### Work request
Copy out the records that follow, leaving every character as it is.

### Dataset entries
- Opening Delimiter -

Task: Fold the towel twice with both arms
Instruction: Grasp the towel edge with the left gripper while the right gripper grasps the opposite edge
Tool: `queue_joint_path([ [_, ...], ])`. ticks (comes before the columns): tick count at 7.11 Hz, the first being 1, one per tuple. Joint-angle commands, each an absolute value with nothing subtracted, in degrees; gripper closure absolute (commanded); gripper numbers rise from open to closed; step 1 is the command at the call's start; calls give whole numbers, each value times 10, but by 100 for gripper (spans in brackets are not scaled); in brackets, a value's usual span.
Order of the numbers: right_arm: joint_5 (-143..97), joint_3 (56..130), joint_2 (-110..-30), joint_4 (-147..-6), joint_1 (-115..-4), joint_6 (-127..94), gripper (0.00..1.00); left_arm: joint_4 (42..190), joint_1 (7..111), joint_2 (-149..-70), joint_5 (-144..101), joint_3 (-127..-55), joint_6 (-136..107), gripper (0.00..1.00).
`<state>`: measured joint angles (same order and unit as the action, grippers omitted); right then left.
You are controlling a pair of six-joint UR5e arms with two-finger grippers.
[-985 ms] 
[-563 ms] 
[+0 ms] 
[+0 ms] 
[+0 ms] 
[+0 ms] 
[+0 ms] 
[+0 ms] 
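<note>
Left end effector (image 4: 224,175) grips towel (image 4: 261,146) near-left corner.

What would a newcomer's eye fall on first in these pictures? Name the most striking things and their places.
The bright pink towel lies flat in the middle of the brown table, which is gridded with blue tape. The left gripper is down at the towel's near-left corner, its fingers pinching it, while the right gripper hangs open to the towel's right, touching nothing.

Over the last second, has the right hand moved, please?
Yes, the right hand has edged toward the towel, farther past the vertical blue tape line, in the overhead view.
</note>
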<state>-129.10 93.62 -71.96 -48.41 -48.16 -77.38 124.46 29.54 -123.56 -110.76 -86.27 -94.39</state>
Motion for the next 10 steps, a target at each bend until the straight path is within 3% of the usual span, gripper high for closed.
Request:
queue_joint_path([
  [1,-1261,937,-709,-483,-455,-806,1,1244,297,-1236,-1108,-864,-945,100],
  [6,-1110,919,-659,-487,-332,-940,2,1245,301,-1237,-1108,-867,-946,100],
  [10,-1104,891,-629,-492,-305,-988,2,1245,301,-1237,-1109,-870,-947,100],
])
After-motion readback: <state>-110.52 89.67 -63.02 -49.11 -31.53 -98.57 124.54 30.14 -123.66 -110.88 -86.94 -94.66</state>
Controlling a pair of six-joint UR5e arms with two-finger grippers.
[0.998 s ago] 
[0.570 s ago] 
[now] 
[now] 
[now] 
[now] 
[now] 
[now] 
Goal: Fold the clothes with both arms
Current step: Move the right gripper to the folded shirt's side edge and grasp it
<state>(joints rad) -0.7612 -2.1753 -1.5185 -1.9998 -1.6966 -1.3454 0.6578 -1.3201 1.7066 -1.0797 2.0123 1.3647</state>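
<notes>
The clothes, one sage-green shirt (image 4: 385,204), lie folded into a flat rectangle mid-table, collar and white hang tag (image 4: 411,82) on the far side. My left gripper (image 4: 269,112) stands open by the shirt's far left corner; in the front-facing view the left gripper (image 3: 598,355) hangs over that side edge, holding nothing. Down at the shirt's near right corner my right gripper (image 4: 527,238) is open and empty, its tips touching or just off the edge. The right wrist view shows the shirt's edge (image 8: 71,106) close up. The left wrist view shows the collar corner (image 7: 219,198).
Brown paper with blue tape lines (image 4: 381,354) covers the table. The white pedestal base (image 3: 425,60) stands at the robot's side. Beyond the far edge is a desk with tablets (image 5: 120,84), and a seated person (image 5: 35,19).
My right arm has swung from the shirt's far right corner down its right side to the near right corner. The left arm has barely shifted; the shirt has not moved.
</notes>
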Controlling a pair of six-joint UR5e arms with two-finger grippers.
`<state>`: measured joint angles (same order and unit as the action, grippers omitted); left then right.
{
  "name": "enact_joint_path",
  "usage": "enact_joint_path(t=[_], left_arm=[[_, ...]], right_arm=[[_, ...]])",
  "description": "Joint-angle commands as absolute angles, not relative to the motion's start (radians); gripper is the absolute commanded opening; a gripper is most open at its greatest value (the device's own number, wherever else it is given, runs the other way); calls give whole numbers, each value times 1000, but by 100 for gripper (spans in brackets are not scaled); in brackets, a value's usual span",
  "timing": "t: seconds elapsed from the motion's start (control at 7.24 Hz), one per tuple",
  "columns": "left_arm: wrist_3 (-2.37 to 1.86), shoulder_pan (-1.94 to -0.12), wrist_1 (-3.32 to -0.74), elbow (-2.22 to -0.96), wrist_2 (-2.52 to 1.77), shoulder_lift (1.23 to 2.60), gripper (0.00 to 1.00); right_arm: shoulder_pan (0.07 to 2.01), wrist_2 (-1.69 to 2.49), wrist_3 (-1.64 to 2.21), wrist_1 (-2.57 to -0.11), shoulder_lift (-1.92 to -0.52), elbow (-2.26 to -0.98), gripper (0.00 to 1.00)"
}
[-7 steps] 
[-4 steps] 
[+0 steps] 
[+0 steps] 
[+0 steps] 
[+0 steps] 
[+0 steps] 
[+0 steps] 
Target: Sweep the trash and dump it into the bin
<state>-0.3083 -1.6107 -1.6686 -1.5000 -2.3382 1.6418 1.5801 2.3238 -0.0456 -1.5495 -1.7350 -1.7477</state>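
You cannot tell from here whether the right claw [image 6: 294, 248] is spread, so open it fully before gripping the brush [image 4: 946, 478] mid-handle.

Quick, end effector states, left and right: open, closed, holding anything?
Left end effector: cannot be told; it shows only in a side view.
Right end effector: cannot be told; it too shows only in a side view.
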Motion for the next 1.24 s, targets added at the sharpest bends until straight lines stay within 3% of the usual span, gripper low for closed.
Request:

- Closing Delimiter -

### Answer to the exercise
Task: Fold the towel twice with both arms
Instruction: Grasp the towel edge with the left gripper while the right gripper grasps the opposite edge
Tool: `queue_joint_path([ [_, ...], ])`. ticks (comes before the columns): tick count at 7.11 Hz, the first being 1, one per tuple. Joint-angle commands, each an absolute value with nothing subtracted, in degrees; gripper closure absolute (commanded); gripper numbers rise from open to closed; step 1 is the command at the call's start; calls give whole numbers, each value times 10, but by 100 for gripper (spans in brackets are not scaled); in brackets, a value's usual span.
Order of the numbers: right_arm: joint_5 (-143..97), joint_3 (56..130), joint_2 (-110..-30), joint_4 (-147..-6), joint_1 (-115..-4), joint_6 (-127..94), gripper (0.00..1.00); left_arm: joint_4 (42..190), joint_1 (7..111), joint_2 (-149..-70), joint_5 (-144..101), joint_3 (-127..-55), joint_6 (-136..107), gripper (0.00..1.00).
`<state>`: measured joint angles (same order and unit as the action, grippers omitted); right then left.
You are controlling a pair of six-joint UR5e arms with two-finger grippers.
[-985 ms] 
[-563 ms] 
[+0 ms] 
[+0 ms] 
[+0 ms] 
[+0 ms] 
[+0 ms] 
[+0 ms] 
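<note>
Left end effector (image 4: 224,175) grips towel (image 4: 261,146) near-left corner.

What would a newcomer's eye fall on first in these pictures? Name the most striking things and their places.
The bright pink towel lies flat in the middle of the brown table, which is gridded with blue tape. The left gripper is down at the towel's near-left corner, its fingers pinching it, while the right gripper hangs open to the towel's right, touching nothing.

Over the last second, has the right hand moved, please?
Yes, the right hand has edged toward the towel, farther past the vertical blue tape line, in the overhead view.
</note>
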<state>-129.10 93.62 -71.96 -48.41 -48.16 -77.38 124.46 29.54 -123.56 -110.76 -86.27 -94.39</state>
Motion for the next 10 steps, a target at each bend until the straight path is within 3% of the usual span, gripper high for closed.
Request:
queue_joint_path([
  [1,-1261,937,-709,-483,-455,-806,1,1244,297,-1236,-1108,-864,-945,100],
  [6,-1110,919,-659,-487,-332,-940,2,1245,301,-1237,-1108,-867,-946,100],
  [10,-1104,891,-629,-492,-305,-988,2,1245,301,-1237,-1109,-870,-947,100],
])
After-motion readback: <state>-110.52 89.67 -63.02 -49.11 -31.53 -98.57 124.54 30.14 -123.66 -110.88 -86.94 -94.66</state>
Controlling a pair of six-joint UR5e arms with two-finger grippers.
[0.998 s ago] 
[0.570 s ago] 
[now] 
[now] 
[now] 
[now] 
[now] 
[now] 
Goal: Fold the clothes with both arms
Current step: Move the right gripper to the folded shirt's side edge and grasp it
<state>(joints rad) -0.7612 -2.1753 -1.5185 -1.9998 -1.6966 -1.3454 0.6578 -1.3201 1.7066 -1.0797 2.0123 1.3647</state>
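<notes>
The clothes, one sage-green shirt (image 4: 385,204), lie folded into a flat rectangle mid-table, collar and white hang tag (image 4: 411,82) on the far side. My left gripper (image 4: 269,112) stands open by the shirt's far left corner; in the front-facing view the left gripper (image 3: 598,355) hangs over that side edge, holding nothing. Down at the shirt's near right corner my right gripper (image 4: 527,238) is open and empty, its tips touching or just off the edge. The right wrist view shows the shirt's edge (image 8: 71,106) close up. The left wrist view shows the collar corner (image 7: 219,198).
Brown paper with blue tape lines (image 4: 381,354) covers the table. The white pedestal base (image 3: 425,60) stands at the robot's side. Beyond the far edge is a desk with tablets (image 5: 120,84), and a seated person (image 5: 35,19).
My right arm has swung from the shirt's far right corner down its right side to the near right corner. The left arm has barely shifted; the shirt has not moved.
</notes>
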Controlling a pair of six-joint UR5e arms with two-finger grippers.
`<state>`: measured joint angles (same order and unit as the action, grippers omitted); left then right.
{
  "name": "enact_joint_path",
  "usage": "enact_joint_path(t=[_], left_arm=[[_, ...]], right_arm=[[_, ...]])",
  "description": "Joint-angle commands as absolute angles, not relative to the motion's start (radians); gripper is the absolute commanded opening; a gripper is most open at its greatest value (the device's own number, wherever else it is given, runs the other way); calls give whole numbers, each value times 1000, but by 100 for gripper (spans in brackets are not scaled); in brackets, a value's usual span",
  "timing": "t: seconds elapsed from the motion's start (control at 7.24 Hz), one per tuple",
  "columns": "left_arm: wrist_3 (-2.37 to 1.86), shoulder_pan (-1.94 to -0.12), wrist_1 (-3.32 to -0.74), elbow (-2.22 to -0.96), wrist_2 (-2.52 to 1.77), shoulder_lift (1.23 to 2.60), gripper (0.00 to 1.00); right_arm: shoulder_pan (0.07 to 2.01), wrist_2 (-1.69 to 2.49), wrist_3 (-1.64 to 2.21), wrist_1 (-2.57 to -0.11), shoulder_lift (-1.92 to -0.52), elbow (-2.26 to -0.98), gripper (0.00 to 1.00)"
}
[-7 steps] 
[-4 steps] 
[+0 steps] 
[+0 steps] 
[+0 steps] 
[+0 steps] 
[+0 steps] 
[+0 steps] 
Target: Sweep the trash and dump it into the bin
<state>-0.3083 -1.6107 -1.6686 -1.5000 -2.3382 1.6418 1.5801 2.3238 -0.0456 -1.5495 -1.7350 -1.7477</state>
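You cannot tell from here whether the right claw [image 6: 294, 248] is spread, so open it fully before gripping the brush [image 4: 946, 478] mid-handle.

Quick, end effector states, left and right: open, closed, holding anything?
Left end effector: cannot be told; it shows only in a side view.
Right end effector: cannot be told; it too shows only in a side view.
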Motion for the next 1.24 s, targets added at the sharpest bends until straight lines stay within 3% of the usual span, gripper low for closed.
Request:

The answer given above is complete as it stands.